**Input data**
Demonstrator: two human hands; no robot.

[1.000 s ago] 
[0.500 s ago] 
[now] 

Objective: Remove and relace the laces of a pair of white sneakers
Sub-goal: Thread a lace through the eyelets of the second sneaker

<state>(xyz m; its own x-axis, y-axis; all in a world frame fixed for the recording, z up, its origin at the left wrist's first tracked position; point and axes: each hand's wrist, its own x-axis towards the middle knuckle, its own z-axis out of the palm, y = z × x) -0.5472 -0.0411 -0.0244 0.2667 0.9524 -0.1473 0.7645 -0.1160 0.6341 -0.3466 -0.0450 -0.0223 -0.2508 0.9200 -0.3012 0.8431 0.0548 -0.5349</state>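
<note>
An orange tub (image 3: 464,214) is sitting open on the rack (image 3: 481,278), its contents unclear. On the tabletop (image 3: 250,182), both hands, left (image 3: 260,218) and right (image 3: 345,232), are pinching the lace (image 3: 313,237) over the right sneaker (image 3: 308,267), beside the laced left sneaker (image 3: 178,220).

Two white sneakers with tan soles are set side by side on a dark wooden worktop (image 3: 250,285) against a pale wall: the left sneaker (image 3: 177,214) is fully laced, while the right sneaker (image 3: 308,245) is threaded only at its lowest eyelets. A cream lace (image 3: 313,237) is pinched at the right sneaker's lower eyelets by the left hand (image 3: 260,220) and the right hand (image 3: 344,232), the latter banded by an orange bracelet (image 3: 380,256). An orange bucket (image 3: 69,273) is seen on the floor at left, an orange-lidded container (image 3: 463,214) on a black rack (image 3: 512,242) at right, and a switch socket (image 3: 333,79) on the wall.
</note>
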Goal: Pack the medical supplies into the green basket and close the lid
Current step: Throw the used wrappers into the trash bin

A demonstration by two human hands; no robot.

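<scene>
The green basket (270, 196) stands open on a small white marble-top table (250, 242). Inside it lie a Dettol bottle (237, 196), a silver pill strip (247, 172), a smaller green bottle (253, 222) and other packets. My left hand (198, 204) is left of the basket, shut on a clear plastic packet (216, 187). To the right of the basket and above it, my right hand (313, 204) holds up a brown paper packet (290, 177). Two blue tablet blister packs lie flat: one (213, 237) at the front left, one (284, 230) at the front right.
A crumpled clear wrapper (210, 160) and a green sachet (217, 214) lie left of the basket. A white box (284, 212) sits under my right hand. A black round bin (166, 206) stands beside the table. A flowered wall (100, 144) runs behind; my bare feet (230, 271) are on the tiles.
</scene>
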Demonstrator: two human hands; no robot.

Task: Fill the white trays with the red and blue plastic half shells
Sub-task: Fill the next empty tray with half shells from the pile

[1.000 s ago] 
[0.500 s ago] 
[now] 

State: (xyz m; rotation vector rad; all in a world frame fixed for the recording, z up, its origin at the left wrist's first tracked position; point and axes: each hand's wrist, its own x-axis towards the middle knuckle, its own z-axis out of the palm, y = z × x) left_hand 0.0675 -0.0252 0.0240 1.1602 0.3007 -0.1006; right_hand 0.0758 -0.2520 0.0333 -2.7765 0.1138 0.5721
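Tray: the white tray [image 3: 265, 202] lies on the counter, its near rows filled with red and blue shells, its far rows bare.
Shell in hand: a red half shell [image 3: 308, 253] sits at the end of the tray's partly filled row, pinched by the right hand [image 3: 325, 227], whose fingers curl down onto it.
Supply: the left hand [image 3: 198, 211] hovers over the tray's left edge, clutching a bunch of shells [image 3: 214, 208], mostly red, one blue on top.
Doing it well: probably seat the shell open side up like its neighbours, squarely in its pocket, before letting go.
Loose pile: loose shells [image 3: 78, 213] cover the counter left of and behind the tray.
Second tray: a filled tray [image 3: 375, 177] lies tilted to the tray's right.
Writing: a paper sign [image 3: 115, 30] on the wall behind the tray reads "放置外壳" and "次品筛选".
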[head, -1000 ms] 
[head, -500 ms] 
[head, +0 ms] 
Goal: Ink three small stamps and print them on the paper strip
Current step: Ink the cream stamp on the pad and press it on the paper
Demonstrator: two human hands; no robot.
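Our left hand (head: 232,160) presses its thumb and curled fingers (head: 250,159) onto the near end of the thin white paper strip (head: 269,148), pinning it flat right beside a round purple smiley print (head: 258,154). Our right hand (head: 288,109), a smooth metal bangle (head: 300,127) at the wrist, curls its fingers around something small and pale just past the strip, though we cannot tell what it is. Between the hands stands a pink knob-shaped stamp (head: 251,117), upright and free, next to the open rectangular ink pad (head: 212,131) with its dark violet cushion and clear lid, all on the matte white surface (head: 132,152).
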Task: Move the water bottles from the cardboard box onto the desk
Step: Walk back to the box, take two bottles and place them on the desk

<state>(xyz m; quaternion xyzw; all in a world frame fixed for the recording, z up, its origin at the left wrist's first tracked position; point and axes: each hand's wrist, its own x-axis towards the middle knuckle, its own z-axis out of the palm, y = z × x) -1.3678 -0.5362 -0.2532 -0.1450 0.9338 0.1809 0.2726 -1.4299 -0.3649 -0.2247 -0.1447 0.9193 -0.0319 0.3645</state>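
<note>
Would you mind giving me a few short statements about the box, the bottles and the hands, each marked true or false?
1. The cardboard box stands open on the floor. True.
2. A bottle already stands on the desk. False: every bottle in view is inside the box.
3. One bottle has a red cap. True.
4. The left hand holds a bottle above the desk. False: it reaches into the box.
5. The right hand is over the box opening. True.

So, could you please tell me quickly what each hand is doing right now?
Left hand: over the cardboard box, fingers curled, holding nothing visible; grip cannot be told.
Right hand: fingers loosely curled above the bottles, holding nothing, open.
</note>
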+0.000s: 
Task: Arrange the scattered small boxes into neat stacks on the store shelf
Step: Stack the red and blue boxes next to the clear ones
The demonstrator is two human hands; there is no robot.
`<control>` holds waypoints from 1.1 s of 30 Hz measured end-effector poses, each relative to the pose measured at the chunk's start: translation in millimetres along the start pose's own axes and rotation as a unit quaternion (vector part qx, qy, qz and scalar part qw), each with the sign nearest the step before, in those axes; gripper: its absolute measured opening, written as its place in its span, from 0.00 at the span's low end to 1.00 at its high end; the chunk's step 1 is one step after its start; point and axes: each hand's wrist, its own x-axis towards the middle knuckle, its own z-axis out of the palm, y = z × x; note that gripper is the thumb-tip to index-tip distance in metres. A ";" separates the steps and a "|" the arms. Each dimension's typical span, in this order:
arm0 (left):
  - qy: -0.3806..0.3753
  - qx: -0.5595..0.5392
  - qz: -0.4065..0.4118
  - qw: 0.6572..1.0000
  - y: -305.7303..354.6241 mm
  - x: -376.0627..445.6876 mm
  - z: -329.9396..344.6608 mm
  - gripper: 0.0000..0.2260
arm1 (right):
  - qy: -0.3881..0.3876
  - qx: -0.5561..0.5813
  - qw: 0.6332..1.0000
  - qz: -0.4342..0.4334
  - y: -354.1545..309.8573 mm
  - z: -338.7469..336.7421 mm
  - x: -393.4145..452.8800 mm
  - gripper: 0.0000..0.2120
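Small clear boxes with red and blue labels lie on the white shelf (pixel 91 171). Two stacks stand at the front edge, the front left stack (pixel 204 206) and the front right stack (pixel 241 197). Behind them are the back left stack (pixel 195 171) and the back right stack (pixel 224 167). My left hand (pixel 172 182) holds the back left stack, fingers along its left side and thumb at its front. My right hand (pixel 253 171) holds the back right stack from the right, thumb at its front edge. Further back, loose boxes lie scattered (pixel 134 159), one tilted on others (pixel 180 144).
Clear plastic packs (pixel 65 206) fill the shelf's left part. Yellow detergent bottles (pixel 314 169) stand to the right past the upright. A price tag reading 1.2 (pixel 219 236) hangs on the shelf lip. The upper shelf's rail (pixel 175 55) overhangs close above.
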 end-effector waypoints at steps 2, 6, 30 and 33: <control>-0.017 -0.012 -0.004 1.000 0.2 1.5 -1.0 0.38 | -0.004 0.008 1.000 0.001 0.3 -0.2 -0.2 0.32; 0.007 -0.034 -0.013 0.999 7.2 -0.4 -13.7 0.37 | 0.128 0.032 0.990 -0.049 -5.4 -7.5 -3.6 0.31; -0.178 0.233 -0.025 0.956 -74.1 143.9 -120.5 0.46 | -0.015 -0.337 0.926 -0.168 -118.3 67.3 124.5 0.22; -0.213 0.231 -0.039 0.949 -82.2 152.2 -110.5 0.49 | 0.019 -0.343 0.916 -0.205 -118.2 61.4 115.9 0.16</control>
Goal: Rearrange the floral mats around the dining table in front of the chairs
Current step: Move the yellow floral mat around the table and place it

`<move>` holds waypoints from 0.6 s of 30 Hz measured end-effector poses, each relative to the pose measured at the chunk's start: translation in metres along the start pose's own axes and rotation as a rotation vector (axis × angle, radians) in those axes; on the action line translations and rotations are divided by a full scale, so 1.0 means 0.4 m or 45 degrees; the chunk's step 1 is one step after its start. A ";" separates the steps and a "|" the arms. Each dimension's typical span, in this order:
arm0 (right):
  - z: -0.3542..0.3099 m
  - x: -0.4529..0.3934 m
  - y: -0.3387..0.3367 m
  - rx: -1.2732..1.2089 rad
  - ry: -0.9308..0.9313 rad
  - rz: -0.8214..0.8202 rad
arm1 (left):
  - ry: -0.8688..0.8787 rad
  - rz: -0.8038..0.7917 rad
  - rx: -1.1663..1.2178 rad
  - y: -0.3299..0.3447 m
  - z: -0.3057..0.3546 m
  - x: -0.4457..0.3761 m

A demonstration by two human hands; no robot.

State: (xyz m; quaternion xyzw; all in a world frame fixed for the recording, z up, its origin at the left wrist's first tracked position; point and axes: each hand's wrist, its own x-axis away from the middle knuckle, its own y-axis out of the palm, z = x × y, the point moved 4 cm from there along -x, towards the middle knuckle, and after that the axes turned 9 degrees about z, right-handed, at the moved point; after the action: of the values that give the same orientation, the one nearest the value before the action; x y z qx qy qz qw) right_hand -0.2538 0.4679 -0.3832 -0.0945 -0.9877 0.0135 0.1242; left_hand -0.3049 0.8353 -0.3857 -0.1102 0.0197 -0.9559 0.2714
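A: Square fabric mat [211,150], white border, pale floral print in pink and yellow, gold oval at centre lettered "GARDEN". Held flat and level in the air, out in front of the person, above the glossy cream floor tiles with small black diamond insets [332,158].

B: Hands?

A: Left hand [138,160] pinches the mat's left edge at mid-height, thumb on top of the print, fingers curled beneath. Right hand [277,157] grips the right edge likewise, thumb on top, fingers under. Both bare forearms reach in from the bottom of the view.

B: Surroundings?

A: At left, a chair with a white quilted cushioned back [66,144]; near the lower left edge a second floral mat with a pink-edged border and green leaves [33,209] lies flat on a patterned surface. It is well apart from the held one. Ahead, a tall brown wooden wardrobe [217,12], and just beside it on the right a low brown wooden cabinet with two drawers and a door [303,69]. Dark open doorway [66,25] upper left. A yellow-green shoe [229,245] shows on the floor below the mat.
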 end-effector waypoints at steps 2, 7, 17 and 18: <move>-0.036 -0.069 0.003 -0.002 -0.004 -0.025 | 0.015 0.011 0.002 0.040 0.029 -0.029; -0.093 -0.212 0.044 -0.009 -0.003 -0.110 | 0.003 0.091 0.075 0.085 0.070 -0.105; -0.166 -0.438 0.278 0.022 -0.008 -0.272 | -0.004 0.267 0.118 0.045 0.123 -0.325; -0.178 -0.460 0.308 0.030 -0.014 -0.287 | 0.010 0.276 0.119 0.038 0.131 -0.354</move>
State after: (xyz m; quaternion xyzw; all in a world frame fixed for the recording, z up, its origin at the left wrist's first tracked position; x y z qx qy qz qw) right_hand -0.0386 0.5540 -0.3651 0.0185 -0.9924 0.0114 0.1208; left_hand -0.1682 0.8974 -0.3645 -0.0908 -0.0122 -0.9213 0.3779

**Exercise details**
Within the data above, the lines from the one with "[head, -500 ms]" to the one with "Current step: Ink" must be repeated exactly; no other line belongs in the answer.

**The answer**
[head, -500 ms] 
[head, +0 ms] 
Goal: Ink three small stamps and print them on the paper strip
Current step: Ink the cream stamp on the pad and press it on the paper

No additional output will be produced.